Helping to elect Joe Biden as president will mean finally getting to work to address these problems and build back a more whole union. “We must elect a president who will bring something different, who will bring something better, who will do the work,” Harris said.

She cited Biden’s work on the Recovery Act and auto rescue, which brought the nation out of the Great Recession, as a testament to his ability to bring us back better. “Joe will bring us together to build an economy that doesn’t leave anyone behind.”

Biden, who served eight years as vice president, was a key player in the auto rescue during the Great Recession, saving tens of thousands of jobs for UAW auto workers.

Former President Barack Obama gave a stirring address, declaring that the stakes could not be higher nor the choice any more clear cut, “because what we do in the next 76 days will echo for generations to come.”

A president, he said, must be a custodian of democracy, and what the nation has seen in the last four years has been failure.

“The consequences of that failure are severe,” Obama said. Biden, he added, understands what every day working Americans go through because he has gone through it himself. “When he talks to someone who has lost his job, he remembers the night his father lost his,” the former President said.

During these difficult times with seemingly never-ending gridlock in Washington and efforts to repress voting, people may be tempted to fall into cynicism, he warned.

“That is how democracy withers until there is no democracy at all,” the former president said. “Do not let them take away your power. Do not let them take away your democracy.”

Also speaking were former U.S. Labor Secretary Hilda Solis, former Secretary of State and 2016 Democratic nominee Hillary Clinton, Sen.
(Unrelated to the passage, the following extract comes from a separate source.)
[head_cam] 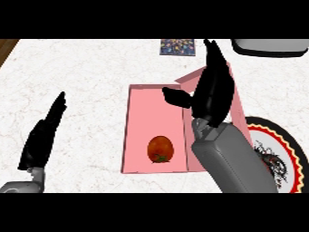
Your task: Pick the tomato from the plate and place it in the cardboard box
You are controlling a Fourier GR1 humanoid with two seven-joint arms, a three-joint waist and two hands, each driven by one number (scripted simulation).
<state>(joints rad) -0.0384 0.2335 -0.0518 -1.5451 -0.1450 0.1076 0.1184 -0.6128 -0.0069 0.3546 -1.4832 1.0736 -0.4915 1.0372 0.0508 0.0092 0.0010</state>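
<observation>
You have the tomato (160,148) lying on the floor of the pink box (153,108), toward the box's near end, and nothing touches it. Your right robot hand (212,95) hangs over the box's right wall and far right corner. It is open, with fingers straight and pointing away from you and the thumb spread left over the box's inside. It holds nothing and is well apart from the tomato. Its grey forearm crosses the box's near right corner and covers the left part of the plate (287,154), which sits just right of the box and has a red, yellow and black rim. Your left robot hand (44,136) shows left of the box, apart from it, open with straight fingers, resting above the white marbled counter (83,72). Beyond the box's far end lies a small multicoloured square (176,46), and right of that is a white object (274,46) cut off by the view's edge.
</observation>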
Elizabeth Warren and Speaker of the House Nancy Pelosi, who lamented the fact the House has passed a wide array of legislation that would help working Americans only to see them languish in the U.S. Senate under GOP Majority Leader Mitch McConnell.

Clinton reminded Americans the consequences of voting – and not voting.

“This can’t be another could have, would have, should have election,” the former First Lady and senator said.